WORK REQUEST:
Without copying any picture, transcribe exactly the lines of the data below from the one containing "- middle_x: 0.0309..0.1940" through the one containing "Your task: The".

Dataset excerpts
>>>
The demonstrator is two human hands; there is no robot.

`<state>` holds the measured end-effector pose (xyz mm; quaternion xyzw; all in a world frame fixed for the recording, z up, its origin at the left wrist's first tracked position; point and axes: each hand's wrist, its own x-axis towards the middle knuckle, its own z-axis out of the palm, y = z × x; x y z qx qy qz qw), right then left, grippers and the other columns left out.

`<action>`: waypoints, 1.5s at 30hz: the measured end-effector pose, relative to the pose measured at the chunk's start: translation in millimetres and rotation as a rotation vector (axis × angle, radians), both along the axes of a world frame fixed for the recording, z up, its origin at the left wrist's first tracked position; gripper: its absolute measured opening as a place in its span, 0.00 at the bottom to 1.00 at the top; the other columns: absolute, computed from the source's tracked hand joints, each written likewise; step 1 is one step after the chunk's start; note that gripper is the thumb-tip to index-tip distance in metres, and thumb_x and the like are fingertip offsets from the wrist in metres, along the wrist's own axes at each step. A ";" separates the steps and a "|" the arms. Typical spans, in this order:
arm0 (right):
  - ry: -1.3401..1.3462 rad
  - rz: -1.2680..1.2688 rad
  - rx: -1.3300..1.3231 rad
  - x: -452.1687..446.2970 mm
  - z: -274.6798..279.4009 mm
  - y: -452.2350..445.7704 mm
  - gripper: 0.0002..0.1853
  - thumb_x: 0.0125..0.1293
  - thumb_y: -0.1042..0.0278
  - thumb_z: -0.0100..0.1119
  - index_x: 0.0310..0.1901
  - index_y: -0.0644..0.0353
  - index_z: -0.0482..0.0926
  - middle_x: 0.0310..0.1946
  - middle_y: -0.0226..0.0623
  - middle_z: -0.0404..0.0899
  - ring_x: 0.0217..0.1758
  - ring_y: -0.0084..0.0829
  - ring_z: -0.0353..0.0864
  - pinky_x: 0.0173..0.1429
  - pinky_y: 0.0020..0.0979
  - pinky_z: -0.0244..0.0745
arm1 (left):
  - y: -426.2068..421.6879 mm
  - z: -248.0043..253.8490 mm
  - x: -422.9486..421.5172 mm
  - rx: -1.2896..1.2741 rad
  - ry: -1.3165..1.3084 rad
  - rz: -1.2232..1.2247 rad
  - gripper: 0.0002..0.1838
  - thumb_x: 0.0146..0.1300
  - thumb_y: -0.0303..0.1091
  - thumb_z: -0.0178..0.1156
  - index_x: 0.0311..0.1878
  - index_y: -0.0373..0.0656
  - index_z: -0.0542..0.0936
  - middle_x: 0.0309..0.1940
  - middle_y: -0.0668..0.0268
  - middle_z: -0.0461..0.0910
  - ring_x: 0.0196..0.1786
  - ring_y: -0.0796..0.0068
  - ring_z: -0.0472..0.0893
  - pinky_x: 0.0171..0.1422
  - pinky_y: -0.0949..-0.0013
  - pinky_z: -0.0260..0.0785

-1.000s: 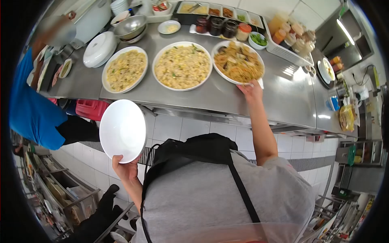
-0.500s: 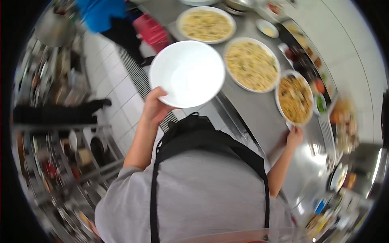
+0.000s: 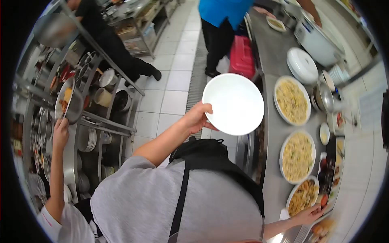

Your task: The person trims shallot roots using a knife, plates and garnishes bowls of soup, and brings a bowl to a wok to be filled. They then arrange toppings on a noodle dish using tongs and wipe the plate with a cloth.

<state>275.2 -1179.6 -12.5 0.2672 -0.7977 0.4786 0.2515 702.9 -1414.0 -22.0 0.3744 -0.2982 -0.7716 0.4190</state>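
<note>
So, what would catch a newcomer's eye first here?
Probably the large white bowl near the centre, held at its edge by the person's left grip. Next, three food-filled oval platters lined up along the steel counter on the right. A bright blue shirt stands out at the top, near a pinkish-red container.

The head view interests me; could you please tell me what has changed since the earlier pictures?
The view has swung left, putting the counter on its right. The right hand has moved from the near side of the noodles toward the red-orange lid. The left hand still holds the white bowl.
</note>
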 end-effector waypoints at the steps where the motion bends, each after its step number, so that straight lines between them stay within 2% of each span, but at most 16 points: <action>1: 0.031 0.164 -0.087 16.9 7.1 -37.6 0.18 0.64 0.71 0.48 0.55 0.61 0.68 0.33 0.34 0.70 0.32 0.23 0.68 0.35 0.23 0.64 | -3.6 2.5 10.7 -0.014 -0.006 0.026 0.34 0.42 0.32 0.49 0.57 0.29 0.60 0.45 0.50 0.73 0.41 0.57 0.79 0.38 0.54 0.77; 3: -0.106 0.340 -0.205 49.1 3.3 -108.6 0.18 0.65 0.75 0.44 0.57 0.63 0.66 0.34 0.33 0.69 0.29 0.21 0.63 0.32 0.22 0.62 | -10.7 6.2 39.2 0.010 0.019 0.068 0.37 0.40 0.33 0.48 0.61 0.37 0.56 0.48 0.52 0.70 0.43 0.57 0.78 0.36 0.55 0.77; 5: 0.034 0.529 -0.152 88.4 -2.5 -170.3 0.18 0.64 0.76 0.46 0.56 0.63 0.66 0.33 0.33 0.69 0.29 0.21 0.64 0.31 0.22 0.62 | -17.4 9.8 73.2 -0.003 0.001 0.142 0.38 0.40 0.33 0.48 0.60 0.37 0.56 0.48 0.51 0.70 0.44 0.57 0.77 0.37 0.54 0.77; 8: 0.008 0.684 -0.074 162.4 -0.4 -239.3 0.19 0.64 0.73 0.49 0.57 0.62 0.67 0.30 0.31 0.69 0.31 0.23 0.65 0.34 0.21 0.65 | -29.4 15.9 120.7 -0.022 -0.021 0.275 0.38 0.39 0.34 0.48 0.60 0.37 0.56 0.48 0.50 0.69 0.45 0.55 0.76 0.38 0.53 0.76; 11: -0.037 0.904 -0.194 215.0 -14.8 -297.4 0.18 0.63 0.74 0.48 0.56 0.62 0.67 0.30 0.31 0.69 0.30 0.23 0.65 0.34 0.22 0.65 | -28.7 15.8 169.4 -0.011 -0.049 0.440 0.39 0.38 0.34 0.48 0.61 0.38 0.55 0.49 0.50 0.68 0.46 0.56 0.76 0.38 0.53 0.76; 19: -0.095 1.186 -0.003 303.6 -39.5 -403.0 0.17 0.63 0.72 0.50 0.54 0.62 0.70 0.32 0.33 0.71 0.32 0.24 0.69 0.37 0.23 0.67 | -20.7 9.5 237.8 0.051 -0.040 0.773 0.41 0.38 0.35 0.49 0.62 0.43 0.53 0.51 0.54 0.66 0.47 0.57 0.75 0.40 0.52 0.75; 21: -0.144 1.303 -0.030 320.7 -40.2 -430.7 0.16 0.63 0.72 0.50 0.52 0.62 0.71 0.35 0.36 0.74 0.34 0.26 0.71 0.39 0.24 0.69 | -15.2 9.9 242.0 0.054 -0.041 0.855 0.41 0.38 0.35 0.49 0.62 0.43 0.53 0.51 0.54 0.66 0.47 0.56 0.75 0.40 0.52 0.75; 23: 0.081 1.338 -0.003 338.4 -40.8 -465.1 0.14 0.61 0.74 0.50 0.49 0.65 0.73 0.29 0.37 0.70 0.29 0.29 0.69 0.33 0.28 0.67 | -14.6 7.6 243.4 0.063 -0.042 0.933 0.41 0.38 0.35 0.49 0.62 0.43 0.53 0.51 0.54 0.66 0.47 0.56 0.74 0.41 0.52 0.75; 28: 0.156 1.603 -0.047 392.5 -31.9 -550.3 0.12 0.60 0.77 0.50 0.45 0.66 0.75 0.26 0.39 0.71 0.28 0.33 0.70 0.33 0.30 0.67 | -32.7 -2.7 243.9 0.066 -0.011 1.174 0.38 0.40 0.35 0.48 0.61 0.42 0.55 0.51 0.53 0.66 0.47 0.56 0.75 0.42 0.52 0.74; 32: 0.189 1.712 -0.112 416.3 -21.3 -616.9 0.12 0.61 0.76 0.50 0.46 0.65 0.75 0.24 0.36 0.67 0.26 0.30 0.66 0.29 0.29 0.63 | -67.2 -3.0 235.2 0.038 0.038 1.313 0.35 0.44 0.34 0.47 0.60 0.36 0.56 0.51 0.51 0.70 0.48 0.54 0.76 0.42 0.52 0.75; 37: 0.117 1.769 -0.136 434.1 -8.9 -681.4 0.10 0.62 0.75 0.50 0.43 0.67 0.75 0.30 0.40 0.74 0.24 0.28 0.67 0.29 0.28 0.64 | -106.8 9.1 212.6 -0.020 0.092 1.398 0.36 0.43 0.35 0.48 0.60 0.37 0.56 0.51 0.51 0.68 0.49 0.54 0.74 0.45 0.51 0.73; 39: 0.083 1.874 -0.203 449.4 -9.8 -705.3 0.07 0.60 0.77 0.50 0.37 0.70 0.76 0.27 0.42 0.73 0.26 0.34 0.70 0.32 0.31 0.68 | -115.7 9.7 203.8 -0.055 0.099 1.438 0.36 0.42 0.35 0.49 0.60 0.37 0.57 0.51 0.51 0.67 0.49 0.54 0.73 0.48 0.49 0.70; 41: 0.158 1.893 -0.256 462.0 -6.1 -725.2 0.09 0.63 0.73 0.48 0.33 0.71 0.76 0.24 0.42 0.74 0.24 0.33 0.70 0.30 0.30 0.67 | -121.0 9.6 193.9 -0.039 0.102 1.486 0.37 0.42 0.36 0.49 0.60 0.37 0.56 0.51 0.51 0.67 0.49 0.54 0.73 0.49 0.49 0.70; 43: -0.062 1.905 -0.005 468.8 -2.6 -740.5 0.14 0.66 0.69 0.44 0.31 0.70 0.77 0.22 0.40 0.74 0.20 0.30 0.68 0.27 0.27 0.65 | -122.0 5.9 186.0 -0.038 0.099 1.512 0.36 0.42 0.36 0.49 0.60 0.37 0.57 0.51 0.52 0.66 0.49 0.54 0.73 0.48 0.49 0.70; 44: -0.095 1.916 -0.079 476.7 -8.6 -753.4 0.15 0.68 0.66 0.40 0.37 0.69 0.76 0.17 0.34 0.70 0.18 0.23 0.64 0.24 0.23 0.61 | -121.8 4.8 181.1 -0.034 0.102 1.550 0.36 0.42 0.36 0.48 0.60 0.37 0.57 0.51 0.51 0.66 0.50 0.54 0.73 0.48 0.49 0.71; 45: -0.099 1.918 -0.078 482.3 -2.8 -752.6 0.15 0.68 0.66 0.40 0.37 0.69 0.76 0.17 0.34 0.70 0.18 0.23 0.64 0.24 0.23 0.61 | -121.4 4.5 177.4 -0.034 0.104 1.588 0.36 0.43 0.35 0.48 0.60 0.37 0.57 0.52 0.51 0.66 0.50 0.54 0.73 0.48 0.48 0.71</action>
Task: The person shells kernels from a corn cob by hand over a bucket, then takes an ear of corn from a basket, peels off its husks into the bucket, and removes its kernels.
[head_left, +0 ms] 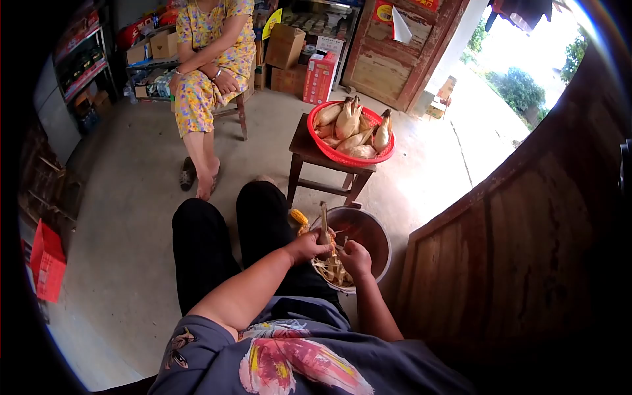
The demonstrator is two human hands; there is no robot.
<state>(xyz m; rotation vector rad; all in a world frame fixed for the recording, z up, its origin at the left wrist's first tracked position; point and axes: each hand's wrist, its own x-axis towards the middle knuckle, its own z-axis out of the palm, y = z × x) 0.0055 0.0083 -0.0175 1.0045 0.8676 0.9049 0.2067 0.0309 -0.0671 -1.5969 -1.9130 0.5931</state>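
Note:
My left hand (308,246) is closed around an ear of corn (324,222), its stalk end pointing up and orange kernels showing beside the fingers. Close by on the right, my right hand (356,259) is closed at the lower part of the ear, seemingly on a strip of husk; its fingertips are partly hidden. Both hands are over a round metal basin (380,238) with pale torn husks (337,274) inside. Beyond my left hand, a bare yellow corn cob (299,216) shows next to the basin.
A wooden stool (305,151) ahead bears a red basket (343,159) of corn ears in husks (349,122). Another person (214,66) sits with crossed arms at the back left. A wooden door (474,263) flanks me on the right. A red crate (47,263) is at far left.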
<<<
YOUR RESPONSE:
  - middle_x: 0.0309..0.1940
  - middle_y: -0.0668..0.0268
  - middle_z: -0.0461..0.0910
  - ring_x: 0.0196..0.1786
  - ring_y: -0.0796..0.0068
  - ring_z: -0.0472..0.0893
  - pinky_x: 0.0171..0.1422
  - pinky_y: -0.0949..-0.0013
  - pinky_z: -0.0260..0.0785

-1.000s: 
-0.500s: 
+0.000s: 

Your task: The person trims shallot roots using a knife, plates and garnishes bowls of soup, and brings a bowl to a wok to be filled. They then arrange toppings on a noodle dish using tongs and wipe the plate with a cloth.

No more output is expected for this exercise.